◆ AIM OF THE EXERCISE ◆
In the records below, which lines include "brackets"? Copy them.

◆ RECORDED DATA ◆
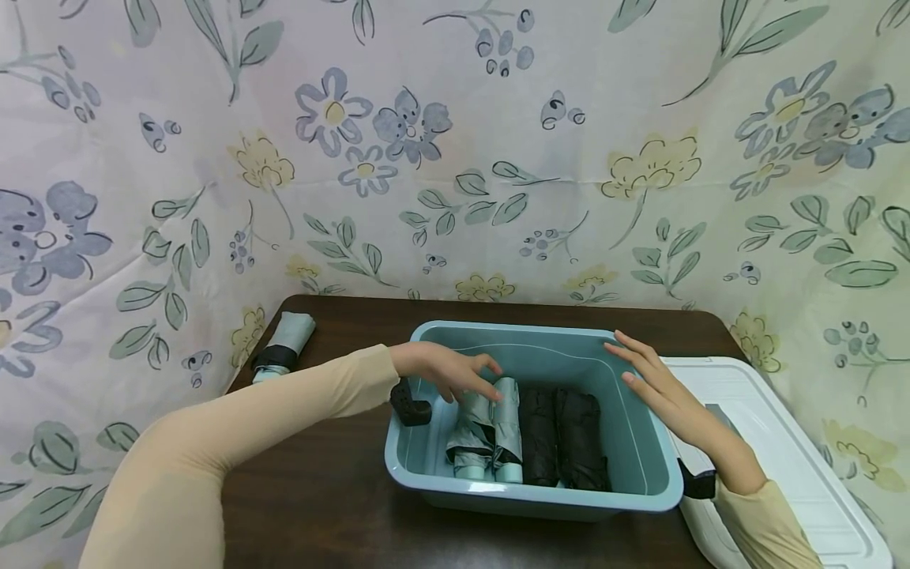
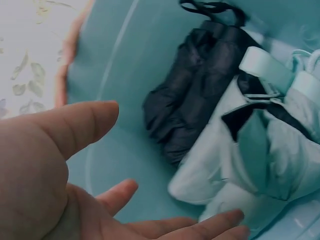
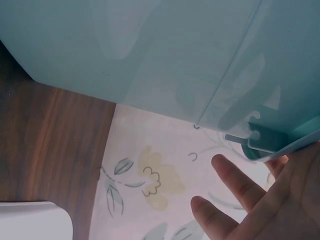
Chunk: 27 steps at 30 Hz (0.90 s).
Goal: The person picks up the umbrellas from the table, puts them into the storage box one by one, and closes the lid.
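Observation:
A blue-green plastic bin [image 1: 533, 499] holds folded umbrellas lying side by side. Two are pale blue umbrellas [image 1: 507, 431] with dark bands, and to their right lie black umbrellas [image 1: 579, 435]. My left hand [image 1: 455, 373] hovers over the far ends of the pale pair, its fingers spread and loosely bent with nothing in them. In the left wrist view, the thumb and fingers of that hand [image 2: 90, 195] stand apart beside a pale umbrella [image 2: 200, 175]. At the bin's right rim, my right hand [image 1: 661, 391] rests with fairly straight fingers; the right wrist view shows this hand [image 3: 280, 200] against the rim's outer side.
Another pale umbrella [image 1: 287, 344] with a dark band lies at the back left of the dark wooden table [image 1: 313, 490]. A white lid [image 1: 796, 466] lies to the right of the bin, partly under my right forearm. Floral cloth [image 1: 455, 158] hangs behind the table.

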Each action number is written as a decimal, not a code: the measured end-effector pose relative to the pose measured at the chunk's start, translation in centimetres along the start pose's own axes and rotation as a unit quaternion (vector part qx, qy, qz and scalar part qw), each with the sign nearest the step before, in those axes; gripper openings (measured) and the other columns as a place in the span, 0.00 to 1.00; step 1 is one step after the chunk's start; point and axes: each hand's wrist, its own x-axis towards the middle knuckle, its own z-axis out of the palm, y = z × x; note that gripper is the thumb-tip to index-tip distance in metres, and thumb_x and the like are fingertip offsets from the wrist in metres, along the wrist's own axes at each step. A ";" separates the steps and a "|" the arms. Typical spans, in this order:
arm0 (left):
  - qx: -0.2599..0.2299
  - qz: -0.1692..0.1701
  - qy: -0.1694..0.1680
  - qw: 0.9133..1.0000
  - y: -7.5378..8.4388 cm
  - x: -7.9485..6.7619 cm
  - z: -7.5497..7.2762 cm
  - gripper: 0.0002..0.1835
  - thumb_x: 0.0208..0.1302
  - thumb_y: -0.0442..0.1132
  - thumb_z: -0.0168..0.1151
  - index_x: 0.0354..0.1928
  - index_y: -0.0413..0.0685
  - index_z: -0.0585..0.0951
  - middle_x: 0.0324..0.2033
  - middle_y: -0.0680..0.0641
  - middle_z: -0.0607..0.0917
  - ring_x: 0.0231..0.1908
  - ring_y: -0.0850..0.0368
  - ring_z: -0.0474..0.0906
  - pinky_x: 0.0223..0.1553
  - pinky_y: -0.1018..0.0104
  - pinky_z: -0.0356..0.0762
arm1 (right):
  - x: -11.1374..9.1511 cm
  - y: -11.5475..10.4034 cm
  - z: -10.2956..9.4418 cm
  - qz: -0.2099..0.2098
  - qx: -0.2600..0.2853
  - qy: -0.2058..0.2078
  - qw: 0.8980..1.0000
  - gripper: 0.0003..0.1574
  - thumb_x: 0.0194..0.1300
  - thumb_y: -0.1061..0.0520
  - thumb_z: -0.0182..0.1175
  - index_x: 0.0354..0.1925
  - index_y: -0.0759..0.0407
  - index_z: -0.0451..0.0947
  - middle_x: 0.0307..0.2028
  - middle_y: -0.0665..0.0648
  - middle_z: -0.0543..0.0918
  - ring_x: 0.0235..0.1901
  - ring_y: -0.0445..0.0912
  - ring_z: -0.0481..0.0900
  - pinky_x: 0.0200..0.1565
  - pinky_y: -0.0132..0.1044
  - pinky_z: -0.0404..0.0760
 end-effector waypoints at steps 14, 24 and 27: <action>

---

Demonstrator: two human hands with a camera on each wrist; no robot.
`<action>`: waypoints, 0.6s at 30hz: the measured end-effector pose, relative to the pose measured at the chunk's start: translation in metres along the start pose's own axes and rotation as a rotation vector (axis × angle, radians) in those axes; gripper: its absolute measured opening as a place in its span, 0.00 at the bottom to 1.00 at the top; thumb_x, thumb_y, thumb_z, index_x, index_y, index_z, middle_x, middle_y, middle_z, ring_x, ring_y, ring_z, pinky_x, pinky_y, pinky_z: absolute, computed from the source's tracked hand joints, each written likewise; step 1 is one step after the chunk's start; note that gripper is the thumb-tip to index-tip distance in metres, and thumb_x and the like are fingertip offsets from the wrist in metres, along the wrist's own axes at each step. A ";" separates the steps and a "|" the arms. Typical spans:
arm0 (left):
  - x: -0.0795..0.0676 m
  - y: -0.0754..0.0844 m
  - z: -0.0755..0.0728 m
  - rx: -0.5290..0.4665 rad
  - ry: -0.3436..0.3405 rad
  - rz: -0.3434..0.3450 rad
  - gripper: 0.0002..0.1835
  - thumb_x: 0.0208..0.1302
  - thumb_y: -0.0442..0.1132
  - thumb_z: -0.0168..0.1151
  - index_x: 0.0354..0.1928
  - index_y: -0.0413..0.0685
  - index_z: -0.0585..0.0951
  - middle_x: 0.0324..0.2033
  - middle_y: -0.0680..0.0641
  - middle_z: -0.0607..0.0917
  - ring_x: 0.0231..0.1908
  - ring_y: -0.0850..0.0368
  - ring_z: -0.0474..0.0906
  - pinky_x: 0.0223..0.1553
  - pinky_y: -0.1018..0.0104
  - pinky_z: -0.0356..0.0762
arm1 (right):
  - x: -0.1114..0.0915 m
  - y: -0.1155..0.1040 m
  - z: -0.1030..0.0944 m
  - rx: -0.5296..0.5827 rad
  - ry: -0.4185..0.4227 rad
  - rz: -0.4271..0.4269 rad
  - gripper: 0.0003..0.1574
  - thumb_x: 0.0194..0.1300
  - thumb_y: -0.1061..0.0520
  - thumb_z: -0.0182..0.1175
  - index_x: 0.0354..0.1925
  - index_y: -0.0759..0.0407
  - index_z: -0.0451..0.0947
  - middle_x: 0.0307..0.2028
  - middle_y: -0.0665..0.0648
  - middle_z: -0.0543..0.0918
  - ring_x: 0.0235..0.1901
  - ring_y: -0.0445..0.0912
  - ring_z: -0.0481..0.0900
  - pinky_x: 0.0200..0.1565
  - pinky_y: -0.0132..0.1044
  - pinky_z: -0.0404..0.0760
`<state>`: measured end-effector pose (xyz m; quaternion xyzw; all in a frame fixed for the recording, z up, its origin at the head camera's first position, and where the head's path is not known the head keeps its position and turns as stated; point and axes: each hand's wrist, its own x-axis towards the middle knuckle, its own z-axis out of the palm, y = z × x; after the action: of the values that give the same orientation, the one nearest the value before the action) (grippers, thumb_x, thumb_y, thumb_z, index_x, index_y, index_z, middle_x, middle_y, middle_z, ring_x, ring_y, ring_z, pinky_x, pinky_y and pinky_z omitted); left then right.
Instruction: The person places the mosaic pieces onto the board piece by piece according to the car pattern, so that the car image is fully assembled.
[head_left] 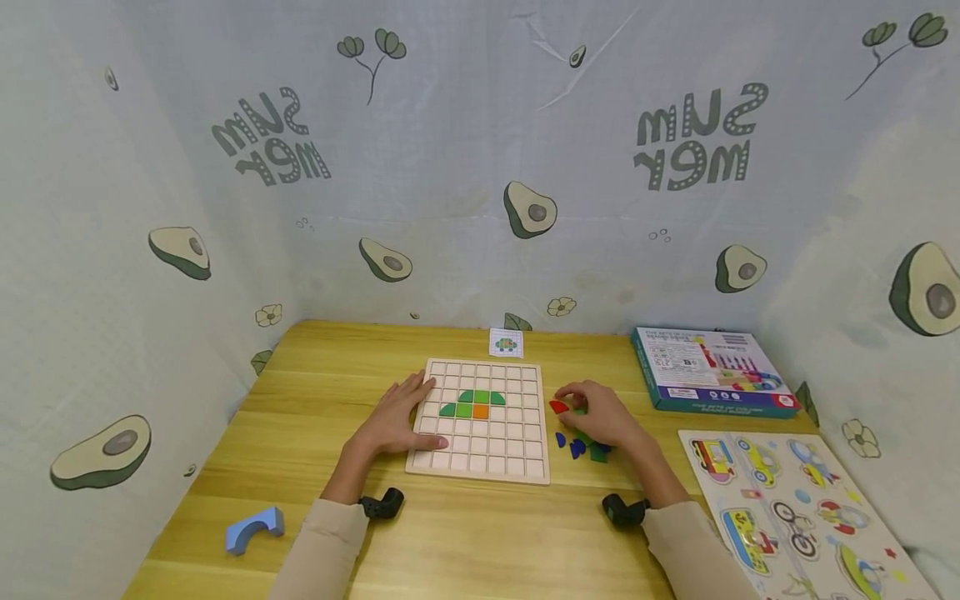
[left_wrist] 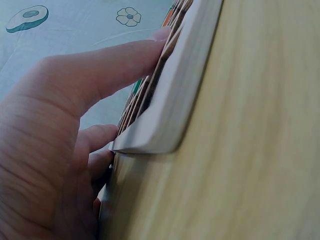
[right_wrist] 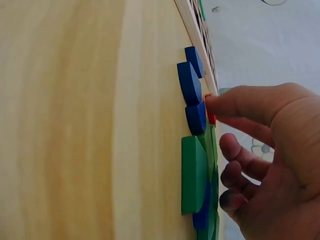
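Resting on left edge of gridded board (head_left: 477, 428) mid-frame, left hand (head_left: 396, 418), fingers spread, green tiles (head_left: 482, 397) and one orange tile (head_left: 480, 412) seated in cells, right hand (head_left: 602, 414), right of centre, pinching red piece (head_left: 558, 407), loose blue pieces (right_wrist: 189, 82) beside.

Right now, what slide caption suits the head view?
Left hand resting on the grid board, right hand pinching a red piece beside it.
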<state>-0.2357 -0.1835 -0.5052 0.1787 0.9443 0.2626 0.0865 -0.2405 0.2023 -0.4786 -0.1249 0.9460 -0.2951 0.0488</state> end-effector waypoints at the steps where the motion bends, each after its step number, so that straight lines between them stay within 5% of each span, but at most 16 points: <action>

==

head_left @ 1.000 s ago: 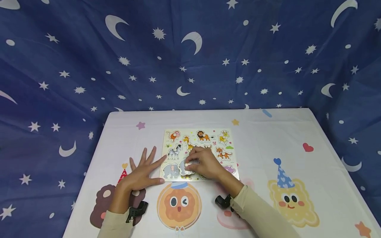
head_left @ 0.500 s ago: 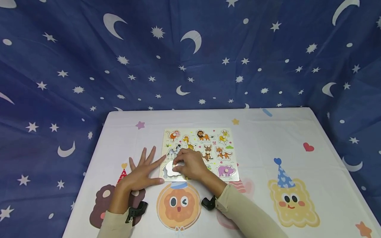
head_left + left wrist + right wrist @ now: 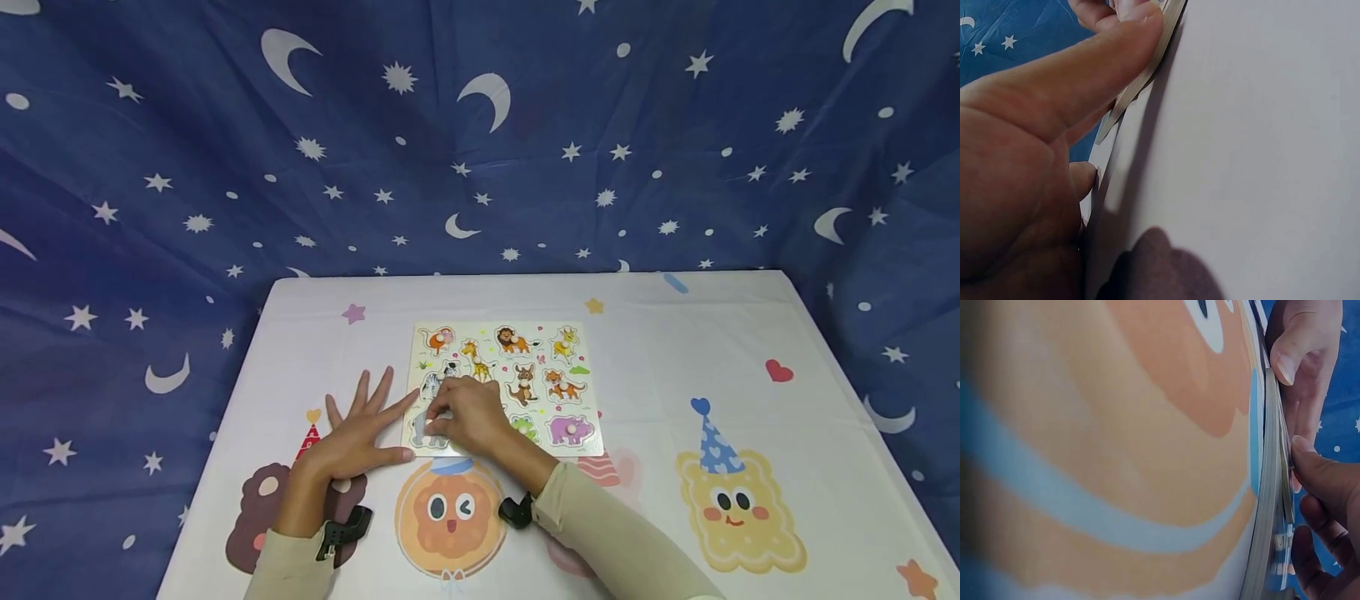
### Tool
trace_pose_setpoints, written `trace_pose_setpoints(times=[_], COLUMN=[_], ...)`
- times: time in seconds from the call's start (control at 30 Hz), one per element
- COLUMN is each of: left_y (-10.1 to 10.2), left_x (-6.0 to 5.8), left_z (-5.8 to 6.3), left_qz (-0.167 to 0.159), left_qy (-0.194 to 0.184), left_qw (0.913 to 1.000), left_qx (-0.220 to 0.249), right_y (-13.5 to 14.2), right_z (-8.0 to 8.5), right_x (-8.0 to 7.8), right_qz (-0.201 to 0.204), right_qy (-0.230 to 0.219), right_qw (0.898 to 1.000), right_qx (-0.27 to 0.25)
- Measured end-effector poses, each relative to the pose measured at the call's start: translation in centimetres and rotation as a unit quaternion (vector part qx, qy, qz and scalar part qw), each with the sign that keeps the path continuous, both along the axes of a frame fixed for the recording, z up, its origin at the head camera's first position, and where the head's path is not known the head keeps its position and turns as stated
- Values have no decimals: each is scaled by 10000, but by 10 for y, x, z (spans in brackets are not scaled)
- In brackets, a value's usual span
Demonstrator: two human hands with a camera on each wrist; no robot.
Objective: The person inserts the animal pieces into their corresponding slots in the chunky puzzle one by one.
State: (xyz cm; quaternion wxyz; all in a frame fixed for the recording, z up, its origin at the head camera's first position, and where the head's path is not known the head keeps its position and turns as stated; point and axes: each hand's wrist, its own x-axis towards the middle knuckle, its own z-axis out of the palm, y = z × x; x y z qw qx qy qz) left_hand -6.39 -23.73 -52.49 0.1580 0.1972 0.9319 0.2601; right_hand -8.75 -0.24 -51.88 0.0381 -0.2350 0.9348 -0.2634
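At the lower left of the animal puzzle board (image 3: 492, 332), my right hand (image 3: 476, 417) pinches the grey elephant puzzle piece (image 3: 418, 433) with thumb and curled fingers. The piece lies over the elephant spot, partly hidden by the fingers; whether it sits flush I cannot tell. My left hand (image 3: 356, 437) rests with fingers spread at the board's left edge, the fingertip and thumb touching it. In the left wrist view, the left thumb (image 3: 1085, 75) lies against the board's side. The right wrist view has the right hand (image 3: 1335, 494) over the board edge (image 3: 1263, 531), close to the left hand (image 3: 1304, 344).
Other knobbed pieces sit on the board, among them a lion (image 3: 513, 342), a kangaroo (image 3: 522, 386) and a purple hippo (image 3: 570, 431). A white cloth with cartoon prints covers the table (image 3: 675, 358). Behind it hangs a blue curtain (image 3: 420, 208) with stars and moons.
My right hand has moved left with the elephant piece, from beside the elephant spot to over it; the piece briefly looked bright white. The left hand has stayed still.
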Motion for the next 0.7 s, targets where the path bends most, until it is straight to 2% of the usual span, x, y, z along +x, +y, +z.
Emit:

◆ SOLVED PROBLEM ◆
- Values have no decimals: each is scaled by 10000, but by 10 for y, x, z (spans in brackets are not scaled)
- In brackets, a value's usual span

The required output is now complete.